Willem Pijper should really already have been here. He is one of the the most important 20th century composers and certainly of the Netherlands/Europe. He had a rather unique voice - modern, but neither 'atonal' nor 12 tone and he did not abandon the concept of tonality. His is a polytonality (and polyrhythmic) which was already in evidence from his early works.
He was also a teacher (and principal of Rotterdam Conservatory up to his death) responsible for teaching many 20th century Dutch composers.

As well as being a composer Pijper was a prolific music critic and reviewer and also adviser to the Utrecht concert hall. His literary vitriol led to the resignation of Jan van Gilse the director of the municipal orchestra, which also had a negative impact on the performance of his works (you can read about it on Wikipedia).

Pijper's early works are supposedly under the influence of Mahler and later Debussy, but I think this ignores his already developed approach; though there is a fairly marked difference between his 1st and 2nd Symphonies and the 1st and 2nd string quartets.

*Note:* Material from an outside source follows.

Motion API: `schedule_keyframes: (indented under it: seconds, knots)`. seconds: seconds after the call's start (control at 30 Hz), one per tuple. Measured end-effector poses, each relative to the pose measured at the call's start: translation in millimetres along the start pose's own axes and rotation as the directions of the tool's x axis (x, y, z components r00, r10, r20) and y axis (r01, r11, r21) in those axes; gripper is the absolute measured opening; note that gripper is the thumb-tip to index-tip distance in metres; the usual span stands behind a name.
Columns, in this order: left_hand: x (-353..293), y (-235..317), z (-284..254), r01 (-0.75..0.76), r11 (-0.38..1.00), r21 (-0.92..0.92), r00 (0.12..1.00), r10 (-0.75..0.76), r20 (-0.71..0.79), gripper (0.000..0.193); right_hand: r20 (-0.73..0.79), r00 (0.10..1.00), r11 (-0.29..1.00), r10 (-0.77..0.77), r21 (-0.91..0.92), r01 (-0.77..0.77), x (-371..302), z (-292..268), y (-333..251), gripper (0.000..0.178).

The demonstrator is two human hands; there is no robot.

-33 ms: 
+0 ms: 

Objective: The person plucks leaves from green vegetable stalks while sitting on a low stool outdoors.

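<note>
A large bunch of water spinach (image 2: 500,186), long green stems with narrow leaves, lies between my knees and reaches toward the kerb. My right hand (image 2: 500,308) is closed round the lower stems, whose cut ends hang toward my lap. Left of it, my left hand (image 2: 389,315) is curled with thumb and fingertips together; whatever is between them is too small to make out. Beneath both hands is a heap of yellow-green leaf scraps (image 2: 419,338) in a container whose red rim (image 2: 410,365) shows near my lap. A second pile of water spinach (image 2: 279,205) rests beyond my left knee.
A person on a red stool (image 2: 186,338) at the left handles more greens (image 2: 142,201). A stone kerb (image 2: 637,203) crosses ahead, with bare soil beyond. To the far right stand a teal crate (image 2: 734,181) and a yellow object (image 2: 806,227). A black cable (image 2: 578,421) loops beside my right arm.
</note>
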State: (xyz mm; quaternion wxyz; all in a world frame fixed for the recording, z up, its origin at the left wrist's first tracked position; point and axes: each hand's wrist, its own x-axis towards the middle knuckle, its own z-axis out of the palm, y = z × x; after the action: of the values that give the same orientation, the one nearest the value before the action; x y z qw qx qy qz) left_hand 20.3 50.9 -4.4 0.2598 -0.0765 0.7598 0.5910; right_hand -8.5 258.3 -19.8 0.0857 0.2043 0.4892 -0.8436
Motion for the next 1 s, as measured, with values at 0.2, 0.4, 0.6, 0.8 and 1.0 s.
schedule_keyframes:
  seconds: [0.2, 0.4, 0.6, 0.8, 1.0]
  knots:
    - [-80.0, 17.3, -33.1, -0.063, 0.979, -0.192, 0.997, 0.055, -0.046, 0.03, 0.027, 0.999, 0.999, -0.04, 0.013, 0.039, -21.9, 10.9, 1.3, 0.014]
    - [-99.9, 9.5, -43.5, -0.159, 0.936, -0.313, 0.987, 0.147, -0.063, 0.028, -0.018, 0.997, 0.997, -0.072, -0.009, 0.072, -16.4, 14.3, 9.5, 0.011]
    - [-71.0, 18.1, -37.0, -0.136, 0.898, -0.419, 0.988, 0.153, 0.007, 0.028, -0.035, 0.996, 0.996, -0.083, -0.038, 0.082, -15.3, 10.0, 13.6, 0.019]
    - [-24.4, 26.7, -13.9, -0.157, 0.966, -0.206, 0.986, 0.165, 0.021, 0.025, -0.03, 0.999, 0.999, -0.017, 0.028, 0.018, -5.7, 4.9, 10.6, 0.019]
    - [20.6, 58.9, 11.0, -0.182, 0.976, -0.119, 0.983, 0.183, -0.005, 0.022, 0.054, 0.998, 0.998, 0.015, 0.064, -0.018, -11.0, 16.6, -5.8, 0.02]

The latter cycle of four quartets (and a fifth unfinished) are in my opinion one of the finest of the 20th century and certainly give Bartok a run for his money.The 2nd and 4th are superb.
Aside from the symphonies he is also known (as far as he is known) for two other orchestral works: _Six Adagios_, which is a late return to almost complete standard tonality for a series of very beautiful orchestral miniatures, and _Six Symphonic Epigrams_ which also highlight his excellent orchestration.

His piano output is fairly substantial considering his relatively short life (he died aged 42-43) and his short Sonatinas (except no.1 which is over 10 minutes) from the middle 1920s are still widely played.

One thing I only realised when reading about him today is that he was from the next village to where I am sitting now!

Some selections:

Six Adagios (1940):





Symphony no.2 (1921). Short and sweet and full of invention:





Sonatina no.2 (1925):





Six Symphonic Epigrams (1928):





String Quartet no.2 (1920):


----------



## joen_cph (Jan 17, 2010)

I ordered his violin sonatas coupled with works by Escher and others a few days ago. 
Judging from the samples, it is a beautiful disc. 
I´ll get the Cello Sonata (again coupled with that other fine composer Escher) later this autumn.

It´s really strange how he is so sparsely recorded, in spite of his position in Dutch music - a lot of the pieces are unavailable, or they can only be found in one, maybe even a bit outdated recording.

The famous 3rd symphony for example is good too.


----------



## eugeneonagain (May 14, 2017)

I have the 3rd symphony on right now (BBC SO). I left it for someone else to mention...and you did. There are some recordings and the scores are available, but very expensive. I went to the library to borrow the full score for Six Epigrams and they came up with a little treasure trove! It probably helps that he was from here and active in this city. That said I have yet to hear his music in the concert hall he was long associated with...


----------